Officiellement, le Carnaval au Brésil a eu lieu entre le 26 février et le 2 mars. Mais seulement officiellement. La fête existait même dans certaines villes du Brésil, mais c’était tout. Parce que la pandémie n’est pas encore terminée. Sa fin n’est pas non plus déterminée par décret. Le Covid-19 est toujours en liberté, il n’est pas maîtrisé et des soins sont toujours nécessaires. Fête mutante comme toujours, les réjouissances de Momo – ou une partie importante de celles-ci – ont été exagérées : elles ont changé d’air, changé de mois, changé de date. Il a demandé la permission à Joaquim José da Silva Xavier et cela aura lieu précisément pendant les vacances à Tiradentes. Vingt et un avril. Date étrange mais valide. La faute, bien sûr, à cet impertinent coronavirus qui a tué des centaines de milliers de Brésiliens ces deux dernières années et semble vouloir passer toutes les lettres des alphabets connus pour se métamorphoser et rester parmi nous — depuis mars 2020, pour être exact. Juste après notre dernier carnaval. En raison de la pandémie, il n’y a pas eu de carnaval en 2021 et cette année a dû s’adapter à une nouvelle réalité. Les gouverneurs ont changé les dates, ajusté ici, étiré là et ont pensé que Tiradentes ne s’en soucierait pas – même parce qu’il était même impliqué dans une école de samba.

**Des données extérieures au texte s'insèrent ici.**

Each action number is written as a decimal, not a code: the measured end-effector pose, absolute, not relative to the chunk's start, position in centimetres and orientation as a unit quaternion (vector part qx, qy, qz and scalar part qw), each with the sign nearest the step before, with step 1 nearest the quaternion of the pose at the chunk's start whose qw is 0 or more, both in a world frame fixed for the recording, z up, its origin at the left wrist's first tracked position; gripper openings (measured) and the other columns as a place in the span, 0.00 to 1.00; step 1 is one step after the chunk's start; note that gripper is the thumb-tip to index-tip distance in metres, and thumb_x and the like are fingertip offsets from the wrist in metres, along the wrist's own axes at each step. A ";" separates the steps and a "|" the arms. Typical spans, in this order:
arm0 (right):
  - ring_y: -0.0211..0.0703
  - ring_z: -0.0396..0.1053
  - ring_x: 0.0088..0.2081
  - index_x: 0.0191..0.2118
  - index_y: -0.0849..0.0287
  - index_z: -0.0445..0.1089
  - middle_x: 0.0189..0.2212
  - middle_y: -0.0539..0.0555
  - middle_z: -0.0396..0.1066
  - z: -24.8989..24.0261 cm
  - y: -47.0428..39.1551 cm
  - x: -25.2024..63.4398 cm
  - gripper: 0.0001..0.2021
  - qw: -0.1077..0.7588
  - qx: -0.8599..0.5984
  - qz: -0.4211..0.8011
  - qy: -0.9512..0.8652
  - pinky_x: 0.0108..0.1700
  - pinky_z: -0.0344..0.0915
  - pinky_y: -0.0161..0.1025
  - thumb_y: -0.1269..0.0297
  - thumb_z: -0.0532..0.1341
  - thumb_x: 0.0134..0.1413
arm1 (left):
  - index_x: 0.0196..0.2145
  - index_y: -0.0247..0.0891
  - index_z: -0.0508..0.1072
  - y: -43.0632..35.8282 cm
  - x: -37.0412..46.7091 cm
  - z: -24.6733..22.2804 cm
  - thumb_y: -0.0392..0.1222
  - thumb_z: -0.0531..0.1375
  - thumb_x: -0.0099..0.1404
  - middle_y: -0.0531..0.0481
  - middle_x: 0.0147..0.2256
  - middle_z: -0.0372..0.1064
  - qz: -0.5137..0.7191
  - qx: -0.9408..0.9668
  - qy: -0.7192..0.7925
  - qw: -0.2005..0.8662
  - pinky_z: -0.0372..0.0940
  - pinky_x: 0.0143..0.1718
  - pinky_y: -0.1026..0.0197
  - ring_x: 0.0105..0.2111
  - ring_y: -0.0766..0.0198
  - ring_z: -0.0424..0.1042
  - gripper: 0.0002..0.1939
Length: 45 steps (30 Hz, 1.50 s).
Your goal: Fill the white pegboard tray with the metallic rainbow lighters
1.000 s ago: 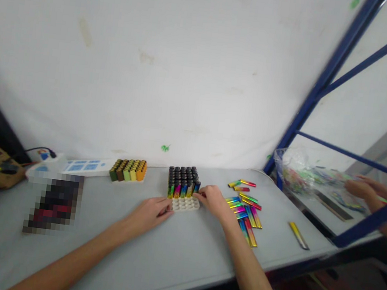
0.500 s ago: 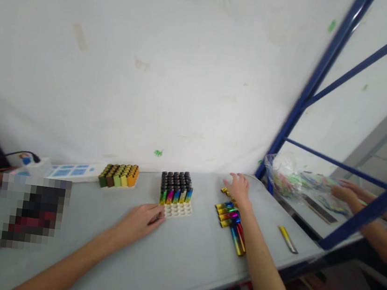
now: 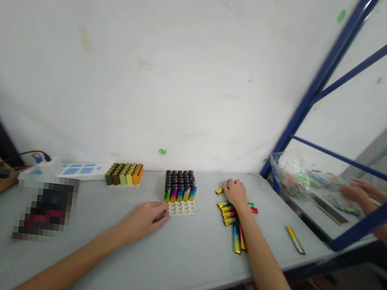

Dans cette symbiose de dates nationales, les soi-disant «trois jours de réjouissances et de jeu» – en fait, quatre, si nous allons du 21 au 24, avec un amendement de vacances et tout. Et le carnaval, cette manifestation sociale, culturelle et économique du pays – qui attire des milliers de personnes dans les rues et génère des millions de reais – ne passera pas inaperçu dans une autre année. Et les défilés des écoles du groupe spécial à São Paulo et Rio de Janeiro ont lieu les 22 et 23. Sans oublier que le défilé des blocs à São Paulo, par exemple, était pour le second semestre, mais toujours pas de date défini. Le souci, c’est l’agglomération de fêtards improvisés : pour vous donner une idée, en 2020, São Paulo a réuni 15 millions de personnes dans son carnaval, soit 50 % de plus que Rio de Janeiro. Certains puristes préfèrent dire qu’il ne s’agit pas en fait d’un « carnaval » – qui aurait eu lieu en février, mais il ne l’a pas été –, mais d’un « défilé d’écoles de samba ». D’ACCORD. Mais convainquez tout le monde dans les gradins et les loges des sambadromes de Rio de Janeiro et de São Paulo que ce qu’ils voient et célèbrent n’est pas l’une des manifestations les plus authentiques de l’identité de la culture nationale.